Every day Poets & Writers Magazine scans the headlines—from publishing reports to academic announcements to literary dispatches—for all the news that creative writers need to know. Here are today's stories:
Crocheting Adventures with Hyperbolic Planes beat out Collectible Spoons of the Third Reich for this year's world's oddest book title prize. (Guardian )
President Obama made a suprise visit to Prairie Lights bookstore in Iowa City yesterday, perusing the nonfiction section and chatting up customers before making a few purchases. One keen participant remarked, "It's not everyday a president stops by." (New York Times ) Watch the video on YouTube .
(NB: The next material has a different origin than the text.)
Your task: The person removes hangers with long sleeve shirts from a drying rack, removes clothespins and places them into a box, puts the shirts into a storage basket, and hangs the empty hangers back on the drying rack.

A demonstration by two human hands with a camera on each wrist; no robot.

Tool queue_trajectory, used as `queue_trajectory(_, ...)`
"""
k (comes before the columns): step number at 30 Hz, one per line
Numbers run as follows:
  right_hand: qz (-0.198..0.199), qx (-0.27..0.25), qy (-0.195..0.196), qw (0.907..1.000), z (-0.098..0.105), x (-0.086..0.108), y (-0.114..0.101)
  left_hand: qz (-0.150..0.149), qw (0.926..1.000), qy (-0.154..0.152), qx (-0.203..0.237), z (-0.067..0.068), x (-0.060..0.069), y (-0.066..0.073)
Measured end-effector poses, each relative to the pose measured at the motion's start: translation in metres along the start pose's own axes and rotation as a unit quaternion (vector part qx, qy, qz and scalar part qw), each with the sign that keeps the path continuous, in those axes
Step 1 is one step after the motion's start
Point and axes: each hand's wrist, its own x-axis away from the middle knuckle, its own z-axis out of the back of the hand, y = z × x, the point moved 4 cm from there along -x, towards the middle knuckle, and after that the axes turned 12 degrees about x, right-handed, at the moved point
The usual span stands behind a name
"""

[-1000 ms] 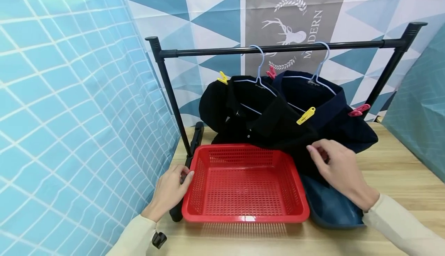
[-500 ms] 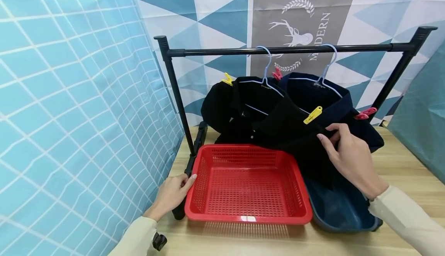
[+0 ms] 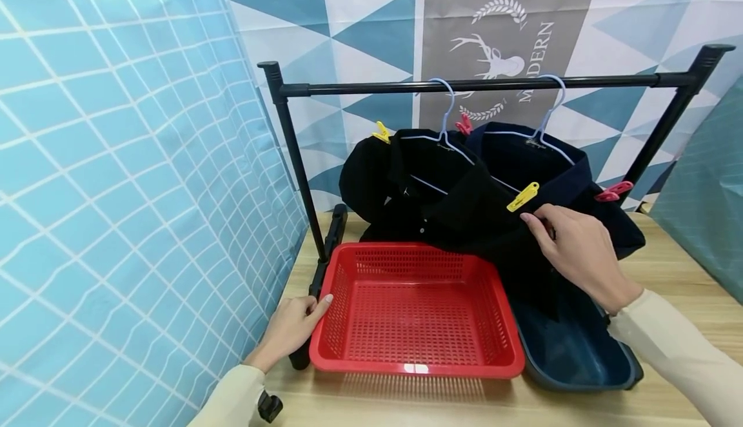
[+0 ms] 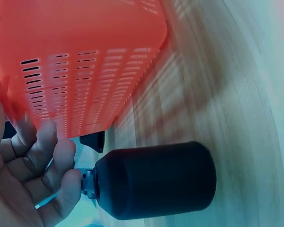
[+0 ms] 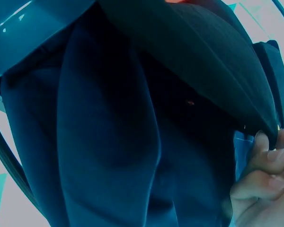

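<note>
Plainly beyond basket rim (image 3: 360, 367), right hand (image 3: 580, 249) pinches shirt (image 3: 473, 217).

head: fwd/dn | Lwr: close, shares basket (image 4: 75, 28) | Rwr: closest, prob. shirt (image 5: 203, 61)

Desk (image 3: 685, 266): we lose its near edge below the head view's bottom.
Blue basin (image 3: 580, 356): toward the desk's right edge, its far end hidden by the black shirt (image 3: 458, 211).
Navy shirt (image 3: 564, 185): the black shirt covers its left part.
Collar label (image 3: 535, 143): lettering too small for us to read.
Rack (image 3: 493, 84): its right post passes out of our sight behind the navy shirt.
Right hand (image 3: 583, 253): cropped by the right wrist view's right edge.
Left hand (image 3: 290, 325): thumb cut by the left wrist view's left edge, beside the red basket (image 3: 415, 368).
</note>
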Motion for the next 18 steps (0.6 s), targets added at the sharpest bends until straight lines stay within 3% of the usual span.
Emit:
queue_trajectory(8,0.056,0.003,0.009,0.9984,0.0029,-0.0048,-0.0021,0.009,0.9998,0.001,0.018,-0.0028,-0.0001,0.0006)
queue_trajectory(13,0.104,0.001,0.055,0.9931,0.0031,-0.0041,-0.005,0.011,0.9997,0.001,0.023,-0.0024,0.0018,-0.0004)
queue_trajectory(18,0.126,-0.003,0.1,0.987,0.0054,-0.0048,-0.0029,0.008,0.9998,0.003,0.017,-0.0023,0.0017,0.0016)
After meetings between parents and district officials, a controversial book of poems will not be banned from the libraries of the North Fond du Lac School District after a parent complained over the subject matter and language in the book. (Fond du Lac Reporter )
Geoffrey Hill was announced as the first major candidate for the Oxford poetry chair, a choice that was immediately met with controversy. (Independent )
PC World  is reporting that Apple's iBooks pricing may match Amazon's after all.
Former British poet laureate Andrew Motion revealed plans to write a sequel to Treasure Island. (Guardian )
The shortlist for the Lost Man Booker Prize has been announced. (Yahoo )
Vanity Fair  created an "interactive field guide" to illustrate how ten young authors furthered their own hopes of literary stardom by "carving out a place in the tangled, incestuous web of the publishing world."
A New York Times  cartoonist sent up the recent literary monster mash-up craze.